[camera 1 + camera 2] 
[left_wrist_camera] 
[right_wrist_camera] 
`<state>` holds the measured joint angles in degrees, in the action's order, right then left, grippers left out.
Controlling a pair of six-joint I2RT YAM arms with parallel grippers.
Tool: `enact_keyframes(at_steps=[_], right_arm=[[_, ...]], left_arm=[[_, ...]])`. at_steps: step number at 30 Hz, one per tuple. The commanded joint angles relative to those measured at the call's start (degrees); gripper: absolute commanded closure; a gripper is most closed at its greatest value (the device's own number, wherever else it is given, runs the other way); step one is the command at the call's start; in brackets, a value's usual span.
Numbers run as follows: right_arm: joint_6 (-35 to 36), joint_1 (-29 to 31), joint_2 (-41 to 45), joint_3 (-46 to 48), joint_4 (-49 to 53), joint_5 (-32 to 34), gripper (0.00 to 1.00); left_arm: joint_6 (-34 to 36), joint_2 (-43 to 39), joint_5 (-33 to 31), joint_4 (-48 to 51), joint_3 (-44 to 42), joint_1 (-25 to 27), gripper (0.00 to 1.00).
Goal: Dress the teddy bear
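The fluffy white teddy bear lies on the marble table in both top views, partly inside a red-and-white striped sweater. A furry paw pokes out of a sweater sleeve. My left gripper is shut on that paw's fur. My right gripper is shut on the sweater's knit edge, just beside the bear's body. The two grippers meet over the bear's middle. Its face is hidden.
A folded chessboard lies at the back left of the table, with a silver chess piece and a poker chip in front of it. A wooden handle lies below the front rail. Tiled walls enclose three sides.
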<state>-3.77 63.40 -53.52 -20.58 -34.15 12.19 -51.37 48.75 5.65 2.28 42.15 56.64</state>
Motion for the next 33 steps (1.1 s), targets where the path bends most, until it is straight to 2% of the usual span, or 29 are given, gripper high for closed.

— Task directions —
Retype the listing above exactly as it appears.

— Expected answer —
[camera 1 + camera 2] 
[left_wrist_camera] 
[right_wrist_camera] 
`<state>` holds the measured joint angles in degrees, in the action's order, right then left, grippers left out.
Controlling a pair of six-joint I2RT YAM arms with parallel grippers.
Tool: `enact_keyframes(at_steps=[_], right_arm=[[_, ...]], left_arm=[[_, ...]])`. at_steps: step number at 30 Hz, one per tuple. The commanded joint angles relative to those measured at the call's start (degrees); gripper: absolute commanded closure; a gripper is most closed at its greatest value (the device's own number, wherever else it is given, runs the other way); step one is the command at the call's start; in brackets, a value's usual span.
Numbers run as follows: right_arm: joint_6 (-35 to 36), joint_1 (-29 to 31), joint_2 (-41 to 45), joint_3 (-46 to 48), joint_4 (-49 to 53), joint_5 (-32 to 34), gripper (0.00 to 1.00); left_arm: joint_6 (-34 to 36), joint_2 (-43 to 39), joint_5 (-33 to 31), joint_4 (-48 to 51), joint_3 (-44 to 42), joint_1 (-25 to 27), gripper (0.00 to 1.00).
Goal: Dress the teddy bear
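The fluffy white teddy bear lies on the marble table in both top views, partly inside a red-and-white striped sweater. A furry paw pokes out of a sweater sleeve. My left gripper is shut on that paw's fur. My right gripper is shut on the sweater's knit edge, just beside the bear's body. The two grippers meet over the bear's middle. Its face is hidden.
A folded chessboard lies at the back left of the table, with a silver chess piece and a poker chip in front of it. A wooden handle lies below the front rail. Tiled walls enclose three sides.
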<state>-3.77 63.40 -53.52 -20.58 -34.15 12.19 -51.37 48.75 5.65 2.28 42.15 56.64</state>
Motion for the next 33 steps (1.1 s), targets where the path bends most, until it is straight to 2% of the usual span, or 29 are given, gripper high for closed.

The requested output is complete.